The first part of this three-part series explained what the causes of the Syrian Refugee Crisis are and where the crisis stands now. The second portion of this series will explore the process a Syrian refugee must go through to receive asylum in the United States. This is important information for all of us to know because of the confusion, lack of information, and fear associated with allowing refugees from this war-torn area into our countries. The intent of this article is to give a clear and unbiased overview of what a Syrian refugee must go through to receive asylum in the United States. This information could also be informative when discussing how, if, and why we should welcome refugees into our communities.

How do they apply?

All refugees apply for asylum through the United Nations High Commission for Refugees (UNHCR). The UNHCR is an international organization under the United Nations that protects and assists refugees. Under UNHCR guidelines, an applicant may qualify for resettlement in another country if: (1) a well-founded fear of persecution based on race, religion, nationality, membership of a particular social group or political opinion can be demonstrated; (2) the applicant is outside of his or her country of nationality; and (3) the applicant is unable or unwilling to avail himself of the protection of that country. If such a person does qualify for asylum under the UNHCR’s standards, then that person will be referred to a third country for resettlement.

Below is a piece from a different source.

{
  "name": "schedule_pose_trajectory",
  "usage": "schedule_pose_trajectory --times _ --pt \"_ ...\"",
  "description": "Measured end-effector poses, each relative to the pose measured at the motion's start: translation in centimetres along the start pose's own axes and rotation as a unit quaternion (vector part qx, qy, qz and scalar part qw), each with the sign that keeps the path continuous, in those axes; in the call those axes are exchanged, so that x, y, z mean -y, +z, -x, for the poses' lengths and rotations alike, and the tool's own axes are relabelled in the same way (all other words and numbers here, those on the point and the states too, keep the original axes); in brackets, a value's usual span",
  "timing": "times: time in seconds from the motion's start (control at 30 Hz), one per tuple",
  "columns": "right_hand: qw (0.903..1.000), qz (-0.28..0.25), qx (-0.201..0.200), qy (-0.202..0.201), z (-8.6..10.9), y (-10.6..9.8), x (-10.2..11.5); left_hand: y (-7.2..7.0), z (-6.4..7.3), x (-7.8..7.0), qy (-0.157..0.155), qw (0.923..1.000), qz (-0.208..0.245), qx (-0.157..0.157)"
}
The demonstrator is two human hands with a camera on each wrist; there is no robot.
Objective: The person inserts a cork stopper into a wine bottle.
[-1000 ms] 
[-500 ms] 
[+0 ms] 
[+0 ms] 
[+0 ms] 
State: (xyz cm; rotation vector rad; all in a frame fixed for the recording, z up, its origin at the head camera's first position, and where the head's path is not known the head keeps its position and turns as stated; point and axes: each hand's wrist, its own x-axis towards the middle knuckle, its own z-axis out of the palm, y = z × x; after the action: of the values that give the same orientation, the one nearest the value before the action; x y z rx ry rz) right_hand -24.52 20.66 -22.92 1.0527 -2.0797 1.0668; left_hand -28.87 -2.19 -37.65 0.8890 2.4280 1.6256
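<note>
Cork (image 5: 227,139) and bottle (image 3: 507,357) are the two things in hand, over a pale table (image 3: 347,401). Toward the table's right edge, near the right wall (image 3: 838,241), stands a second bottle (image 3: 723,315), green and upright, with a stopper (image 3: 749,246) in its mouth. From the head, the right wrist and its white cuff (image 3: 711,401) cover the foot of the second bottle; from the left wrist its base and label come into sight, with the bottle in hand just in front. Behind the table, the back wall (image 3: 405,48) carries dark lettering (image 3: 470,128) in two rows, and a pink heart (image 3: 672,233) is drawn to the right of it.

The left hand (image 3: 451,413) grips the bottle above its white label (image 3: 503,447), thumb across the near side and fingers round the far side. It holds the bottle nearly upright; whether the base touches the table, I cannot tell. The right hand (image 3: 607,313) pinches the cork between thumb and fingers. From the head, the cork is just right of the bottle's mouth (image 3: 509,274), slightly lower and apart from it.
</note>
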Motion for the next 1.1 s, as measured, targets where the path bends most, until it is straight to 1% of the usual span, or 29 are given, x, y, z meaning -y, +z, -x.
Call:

If that third country is the United States, the refugee must apply with the federal Resettlement Support Center and go through a rigorous 18-24 month screening process. During the rigorous screening process, officials investigate refugees to ensure the refugee’s story is legitimate and that the refugee will not pose a threat to the health or safety of the United States. The screening involves the participation of the U.S. State Department, the Department of Homeland Security (DHS), the Defense Department, the National Counterterrorism Center, and the FBI. These agencies double-check the refugee’s personal biographical statement and use biometric information to ensure the person’s story and identity are legitimate. Moreover, these agencies check for connections to known bad actors, outstanding warrants, and other information related to whether the person is a potential security risk. Refugees are also interviewed by DHS agents and medically tested for communicable diseases. In sum, seeking asylum is the most difficult and stringent way for a person to enter the United States.

What is different about the process for Syrian refugees?

For Syrian refugees the process goes one step further by requiring them to go through the Syrian Enhanced Review process where the refugee applicant’s file is further scrutinized for accuracy and veracity. The U.S. government added this extra step especially for Syrian refugees “due to the circumstances in Syria.” These circumstances obviously include the war, but also the fact that ISIS operatives are fighting in Syria. As many have observed, the biggest fear in allowing Syrian refugees into the country is the fear that an ISIS operative might pose as a refugee and sneak through the system and commit an act of terrorism in the United States. To prevent that possibility, the U.S. government created the Syrian Enhanced Review. Today, Syrian refugees are subject to the highest level of security checks of any category of traveler to the United States. If there is any doubt about the veracity of an applicant’s story, the applicant will not be admitted.

What next?

For the first several years of the Syrian Civil War the United States accepted a very small number of refugees. Up until last year, the United States received approximately 2,200 Syrian refugees while over 1 million fled to Lebanon. Last year, President Obama promised to increase the number of refugees to 10,000 by the end of the fiscal year (September 2016). That goal was reached in August 2016.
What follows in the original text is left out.